Genetic variation in MS4A2 has been investigated for its potential contribution to allergic and atopic conditions. Because the gene encodes a component of the IgE receptor, researchers have examined whether the genetic differences within the gene influence IgE mediated immune responses and susceptibility to allergic disease. Studies investigating MS4A2 polymorphisms have identified associations between specific genetic variants and allergy related outcomes. A prospective birth cohort study found that MS4A2 rs569108 polymorphism was associated with an increased risk of childhood eczema, and that the combination of this genetic variant with antibiotic exposure further increased eczema risk. These findings suggest that MS4A2 genetic variation may contribute to differences in allergic susceptibility; although additional studies are needed to determine the mechanisms in these associations.

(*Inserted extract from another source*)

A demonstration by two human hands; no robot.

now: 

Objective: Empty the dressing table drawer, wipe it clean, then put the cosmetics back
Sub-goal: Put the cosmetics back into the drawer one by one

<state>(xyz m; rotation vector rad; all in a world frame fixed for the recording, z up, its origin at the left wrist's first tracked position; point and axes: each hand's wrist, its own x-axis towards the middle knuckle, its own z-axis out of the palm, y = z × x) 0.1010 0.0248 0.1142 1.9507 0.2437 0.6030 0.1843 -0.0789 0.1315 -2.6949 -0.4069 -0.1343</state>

Recent studies have investigated the role of MS4A2 in cancer biology, particularly its relationship with the tumor immune microenvironment in lung adenocarcinoma. Because MS4A2 is highly expressed in mast cells, researchers have examined whether its expression can reflect mast cell infiltration and immune activity within tumors. Findings from lung adenocarcinoma studies suggest that MS4A2 may contribute to understanding interactions between tumor cells and immune populations. However, further research is requited to determine whether MS4A2 has applications in cancer prognosis, diagnosis, or treatment.

== Research ==
Recent studies have expanded the understanding of MS4A2 and other members of the MS4A gene family. In 2023, researchers reported that the related protein MS4A6 is expressed in human mast cells and can partially compensate for MS4A2 in FcεRI trafficking and signaling. The study demonstrated that MS4A6A promotes surface expression of FcεRI complexes and contributes to the activation and degranulation of mast cells, suggesting that the two proteins perform partially overlapping functions. These findings indicate that FcεRI signaling involves additional regulatory mechanisms than previously recognized.

== History ==
Early functional characterization of the FcεRI β subunit was carried out using mouse models in the late 1990s. In 1999, Hiraoka and colleagues demonstrated that the β subunit was required for full activation of mast cells following Fc receptor engagement, showing that protein plays an essential role in amplifying intracellular signaling and promoting the release of inflammatory mediators. These findings established the importance of the β subunit in IgE mediated immune responses and provided a functional basis for subsequent studies of the human MS4A2 gene. In 1992, researchers cloned and characterized the human gene encoding the β subunit of the IgE receptor, providing one of the first detailed descriptions of its complementary DNA and demonstrating expression of the complete human FcεRI receptor. This work established MS4A2 as the gene encoding the receptor's β and provided a molecular framework for later investigations into receptor signaling, genetic variation, and allergic disease.